**What you are asked to do:** For this exercise, repeat exactly the lines below starting at the line holding "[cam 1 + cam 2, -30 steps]" and ending at the line holding "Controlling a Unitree", both included, with no extra lines and no pictures.

**Data excerpt:**

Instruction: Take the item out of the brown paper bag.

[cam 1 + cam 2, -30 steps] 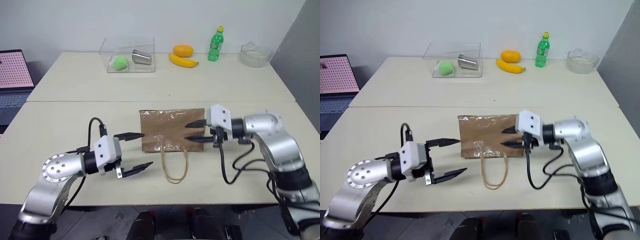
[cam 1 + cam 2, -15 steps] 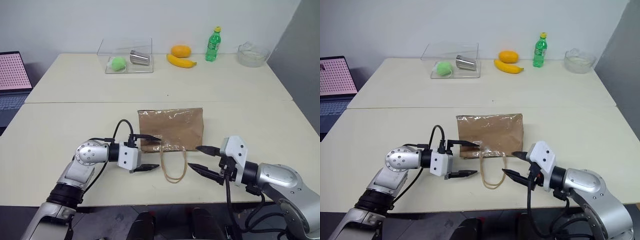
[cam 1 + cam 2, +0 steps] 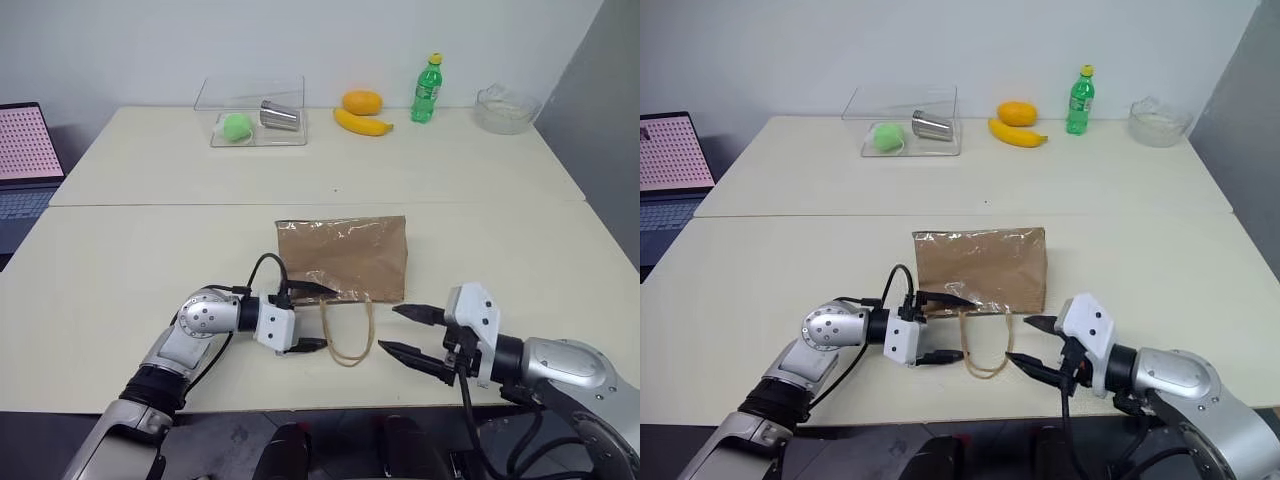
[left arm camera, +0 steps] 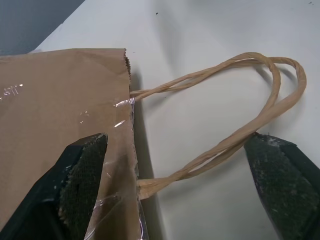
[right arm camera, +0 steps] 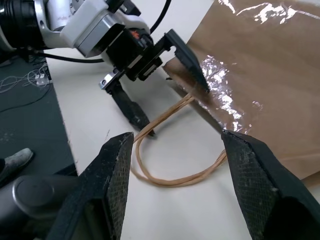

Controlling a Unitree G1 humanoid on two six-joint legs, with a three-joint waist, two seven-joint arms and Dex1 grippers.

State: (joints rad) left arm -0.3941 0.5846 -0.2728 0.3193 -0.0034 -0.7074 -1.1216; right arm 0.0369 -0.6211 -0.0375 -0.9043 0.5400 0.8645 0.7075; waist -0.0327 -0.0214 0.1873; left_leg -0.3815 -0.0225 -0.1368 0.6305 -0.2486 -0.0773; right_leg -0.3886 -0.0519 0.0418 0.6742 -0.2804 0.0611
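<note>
The small crinkled brown paper bag [image 3: 343, 258] lies flat on my pale worktop [image 3: 120, 260], its mouth edge turned toward me and its two tan twisted-paper loop handles [image 3: 347, 332] spilling out over the surface. The small red bottle is hidden from me, so I cannot tell where it sits. My left hand [image 3: 312, 317] is spread wide at the bag's near left corner: one black finger [image 4: 82, 180] lies over the shiny taped edge of the mouth, the other [image 4: 280, 167] is just beside the handle loop (whether it touches, I cannot tell). My right hand [image 3: 408, 330] hovers just to the right of the handles, fingers parted, holding nothing. Well apart, along the far edge, stand a clear plastic box [image 3: 253, 111] with a green ball [image 3: 236, 125] and a metal cup [image 3: 281, 115], an orange [image 3: 362, 101], a yellow banana [image 3: 362, 123], a green soda bottle [image 3: 427, 89] and a glass bowl [image 3: 507, 108]
</note>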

**Response box:**
[cam 1 + cam 2, -30 steps] 
[cam 1 + cam 2, -15 steps] 
[cam 1 + cam 2, +0 steps] 
[left arm camera, +0 steps] 
[right arm camera, +0 steps] 

Controlling a Unitree G1 humanoid on two six-joint legs, with a three-joint waist, two seven-joint arms and Dex1 grippers.

That completes the response.